The 4th of July can be a real blast. Friends, food, fireworks: It’s the trifecta of celebrations. You know who is not a huge fan of all of this? Your pets. The loud noises can range from annoying to utterly terrifying, so make plans to keep your pets safe, comfortable and calm this summer.
My wonderful, sweet, terrified-of-almost-everything dog Murphy is a prime example. Whether the issue is too many different people in the house, thunderstorms or slamming doors, I will find him hiding in my closet to escape it, shaking. It’s heartbreaking. He used to scale a 6-foot brick wall to escape our backyard when the high school behind us had sporting events.
According to the American Humane Society, July 5 is the busiest day of the year at shelters across the country, because so many animals flee yards when frightened by neighborhood firework displays.
So, extra precautions are in order during times like the 4th of July. And, unfortunately, the lighting of fireworks and firecrackers often begins long before Independence Day and continues long after the holiday is over. Don’t get me started on those people.
Dr. Steven Merritt of the Siouxland Animal Hospital in Sioux City, Iowa, spoke with me about the issues pet owners should be aware of and pet safety tips. The biggest issue for pet owners to be concerned about during holidays like the 4th of July, he said, are the noise phobias that so many animals exhibit:
“Symptoms can include shaking, hiding and a frantic need to escape. They may destroy furniture if inside … they [will] jump over, but also through, fences. We also have animals brought into the hospital because they have jumped through windows and have injured themselves. The animals that do escape then also face the danger of being lost and even hit by cars.”
Pet owners should not discount the fear their pets may experience. “Not only are pets at risk for physical harm; they can also experience mental distress,” Dr. Merritt stressed. “They may demonstrate their fear through heavy panting, pacing frantically, refusing to eat or drink, and an unwillingness to go outside to relieve themselves.”
It isn’t just cats and dogs pet owners need to worry about. “Truly, any animal can be affected by the noise and experience anxiety,” he pointed out. “From birds to reptiles, they can all have a predisposition to be negatively affected by loud, scary noises.”
Many pet owners believe that simply locking a pet up in a bedroom is sufficient, but it’s often not enough to keep pets safe.

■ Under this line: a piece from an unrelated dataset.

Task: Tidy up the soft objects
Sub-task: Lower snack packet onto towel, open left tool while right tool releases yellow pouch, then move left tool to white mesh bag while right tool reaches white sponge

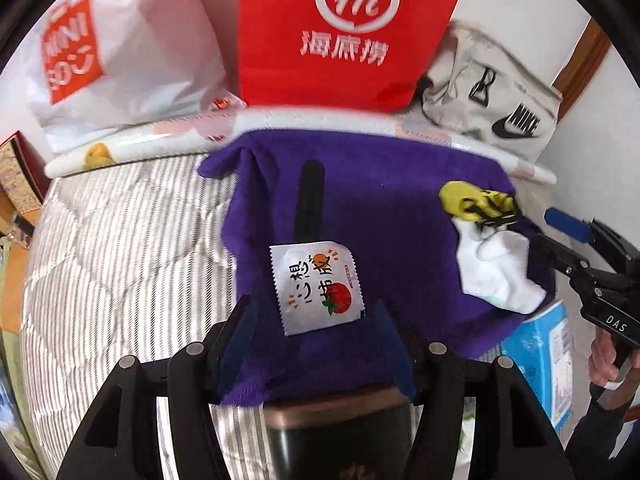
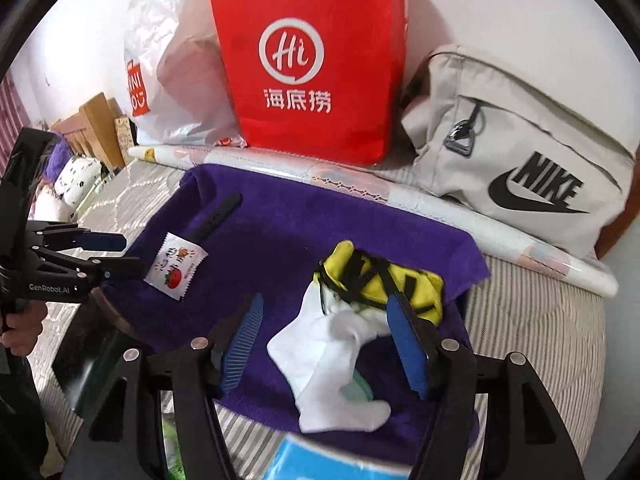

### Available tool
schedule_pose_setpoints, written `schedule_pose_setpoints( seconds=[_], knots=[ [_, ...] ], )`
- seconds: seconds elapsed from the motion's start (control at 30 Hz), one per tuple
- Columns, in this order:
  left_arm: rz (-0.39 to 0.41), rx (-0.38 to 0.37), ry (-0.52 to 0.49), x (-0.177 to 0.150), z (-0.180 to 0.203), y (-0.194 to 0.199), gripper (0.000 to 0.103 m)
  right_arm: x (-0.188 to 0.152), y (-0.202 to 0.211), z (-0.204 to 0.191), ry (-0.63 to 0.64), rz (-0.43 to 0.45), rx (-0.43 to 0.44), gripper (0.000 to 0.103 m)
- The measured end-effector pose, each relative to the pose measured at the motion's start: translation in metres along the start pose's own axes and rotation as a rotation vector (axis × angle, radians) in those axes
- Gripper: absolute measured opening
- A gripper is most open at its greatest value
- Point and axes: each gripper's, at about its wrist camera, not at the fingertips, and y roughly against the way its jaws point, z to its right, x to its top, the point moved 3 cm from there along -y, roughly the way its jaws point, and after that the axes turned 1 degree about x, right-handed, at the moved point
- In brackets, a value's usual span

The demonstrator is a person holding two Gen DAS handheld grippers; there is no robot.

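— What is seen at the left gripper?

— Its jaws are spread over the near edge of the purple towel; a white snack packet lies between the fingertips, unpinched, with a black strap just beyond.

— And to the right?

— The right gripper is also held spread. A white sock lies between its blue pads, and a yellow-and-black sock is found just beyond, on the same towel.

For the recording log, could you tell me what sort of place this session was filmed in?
Probably a bedroom at home: the purple towel lies on a striped quilted mattress set against a white wall, with a red shopping bag and a Nike bag lined up along it.
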Motion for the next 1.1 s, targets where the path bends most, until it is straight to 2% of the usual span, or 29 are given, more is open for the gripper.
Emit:
schedule_pose_setpoints(
  seconds=[0.23, 0.33, 0.43, 0.57, 0.63, 0.77, 0.87, 1.0, 1.1],
  knots=[
    [0.117, 0.015, -0.011, -0.023, 0.003, 0.049, 0.059, -0.021, 0.047, -0.009, -0.039, 0.057, -0.022, 0.064],
    [0.145, -0.049, -0.001, -0.043, 0.006, 0.071, 0.058, -0.038, 0.07, -0.013, -0.071, 0.078, -0.022, 0.064],
    [0.158, -0.06, 0.0, -0.063, 0.008, 0.087, 0.058, -0.057, 0.089, -0.019, -0.111, 0.096, 0.004, 0.064],
    [0.126, -0.05, -0.009, -0.091, 0.016, 0.097, 0.059, -0.087, 0.109, -0.039, -0.097, 0.078, 0.04, 0.064],
    [0.111, -0.051, -0.01, -0.104, 0.018, 0.1, 0.059, -0.101, 0.114, -0.052, -0.082, 0.077, 0.031, 0.064],
    [0.098, -0.022, -0.021, -0.131, 0.019, 0.1, 0.059, -0.127, 0.117, -0.078, -0.056, 0.073, 0.057, 0.068],
    [0.089, 0.024, -0.026, -0.151, 0.013, 0.093, 0.059, -0.141, 0.109, -0.103, -0.003, 0.053, 0.094, 0.069],
    [0.072, -0.016, 0.016, -0.17, 0.001, 0.087, 0.059, -0.152, 0.099, -0.137, 0.144, 0.061, 0.1, 0.07],
    [0.08, -0.041, 0.042, -0.18, -0.009, 0.087, 0.059, -0.157, 0.088, -0.157, 0.263, 0.077, 0.044, 0.072]
  ],
)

Said Dr. Merritt:
“Yes, the animal definitely needs to remain indoors. But simply being indoors may not be enough. They should be kept in an interior room as far away from the noise as possible, preferably [in] a room that does not have a window. Some animals’ fears are so strong that, even with these precautions, pet owners should consider talking with their personal veterinarian about medication to keep the animal calm, because they can still harm themselves if frightened enough.”

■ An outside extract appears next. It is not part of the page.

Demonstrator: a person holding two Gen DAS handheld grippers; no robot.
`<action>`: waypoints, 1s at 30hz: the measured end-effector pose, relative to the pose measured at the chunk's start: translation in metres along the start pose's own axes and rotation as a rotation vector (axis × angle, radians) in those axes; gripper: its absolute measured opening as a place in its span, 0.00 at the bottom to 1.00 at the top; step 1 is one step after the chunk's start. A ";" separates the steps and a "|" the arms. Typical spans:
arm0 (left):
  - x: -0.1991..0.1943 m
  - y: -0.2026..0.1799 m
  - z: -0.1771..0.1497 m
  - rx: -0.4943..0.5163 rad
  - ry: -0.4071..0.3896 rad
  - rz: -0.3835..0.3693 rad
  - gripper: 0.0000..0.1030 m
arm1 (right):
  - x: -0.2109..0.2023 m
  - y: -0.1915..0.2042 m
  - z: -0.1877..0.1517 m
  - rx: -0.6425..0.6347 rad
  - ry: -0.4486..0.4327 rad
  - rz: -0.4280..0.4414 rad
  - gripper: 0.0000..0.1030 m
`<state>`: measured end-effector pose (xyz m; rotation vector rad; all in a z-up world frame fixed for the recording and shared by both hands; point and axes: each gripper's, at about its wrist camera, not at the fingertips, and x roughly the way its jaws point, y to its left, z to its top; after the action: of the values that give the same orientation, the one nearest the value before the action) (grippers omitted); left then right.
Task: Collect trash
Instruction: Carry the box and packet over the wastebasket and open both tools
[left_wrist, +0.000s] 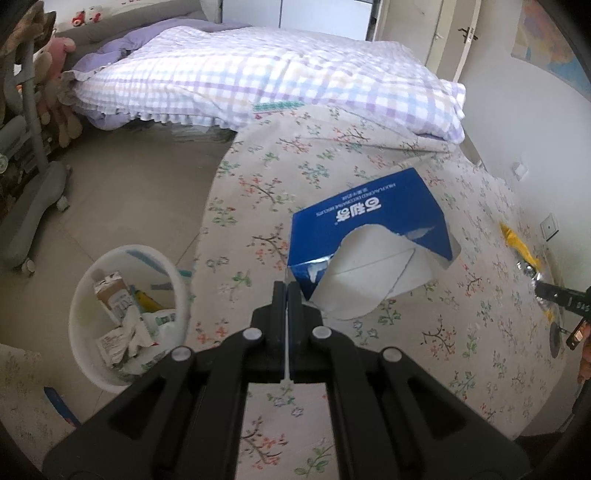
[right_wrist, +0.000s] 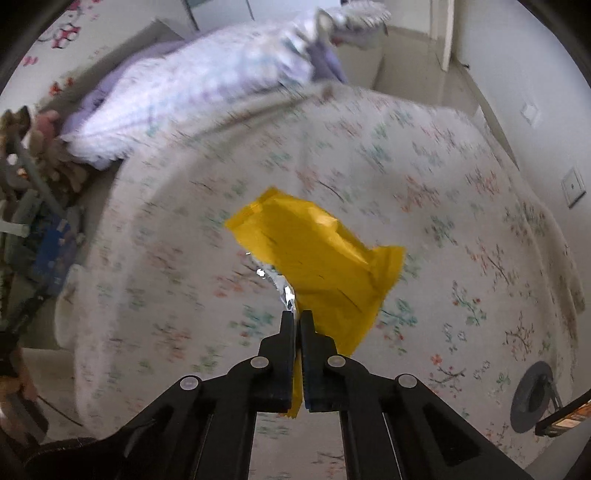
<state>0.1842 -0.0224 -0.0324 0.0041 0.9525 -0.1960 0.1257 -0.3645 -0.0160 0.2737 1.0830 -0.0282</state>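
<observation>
My left gripper (left_wrist: 286, 285) is shut on the edge of a torn blue cardboard box (left_wrist: 365, 221) and holds it up over the flowered bedspread (left_wrist: 332, 155). My right gripper (right_wrist: 297, 314) is shut on a yellow foil-lined wrapper (right_wrist: 317, 254) and holds it above the bed; the view is motion-blurred. The wrapper (left_wrist: 519, 247) and the right gripper's tip (left_wrist: 554, 293) also show at the right edge of the left wrist view. A white round trash bin (left_wrist: 85, 325) with cartons and crumpled paper inside stands on the floor, left of and below the left gripper.
A checked purple quilt (left_wrist: 280, 74) lies heaped at the far end of the bed. A grey chair base (left_wrist: 33, 206) and plush toys (left_wrist: 59, 74) stand at the left. A wall with sockets (left_wrist: 550, 225) runs along the right. A dark round object (right_wrist: 535, 395) lies on the bed near right.
</observation>
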 end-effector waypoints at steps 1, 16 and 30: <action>-0.002 0.003 0.000 -0.005 -0.002 0.003 0.01 | -0.001 0.006 0.003 -0.005 -0.009 0.011 0.04; -0.025 0.089 -0.020 -0.117 0.006 0.115 0.01 | 0.015 0.140 0.009 -0.181 -0.035 0.167 0.04; -0.019 0.171 -0.041 -0.232 0.076 0.233 0.01 | 0.058 0.247 -0.008 -0.320 0.006 0.273 0.04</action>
<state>0.1689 0.1523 -0.0549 -0.0914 1.0377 0.1312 0.1844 -0.1172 -0.0192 0.1308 1.0309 0.3865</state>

Consider turning on ambient noise — think fans, music and TV — to help drown out the sounds of fireworks. Some music stations even have music especially for dogs.
Dr. Merritt advises you not to let your pet’s bravado make you complacent:
“Pet owners need to also understand there are risks with keeping your pet outside near the celebration. Even if they are not exhibiting fear of the noise and activities, dogs in particular are likely to attempt to chase the noise, either for fun or to make the noise stop. This exposes them to the possibility of eating something that could be toxic or even getting burned. It is truly best to find the safest environment inside the home and away from the celebrations.”
Finally, make sure your pets have properly fitting collars with ID tags and are microchipped, in the event they do escape.
These pet safety tips are great advice for all pet owners to keep in mind not only during celebrations such as the 4th of July, but also during thunderstorms or proximity to other loud, populated situations like a high school, as with us. We love our fur babies, so keeping them safe — both physically and emotionally — is a priority. Knowing you’ve made your pet as happy and safe as possible, you can go and enjoy your celebration without worry.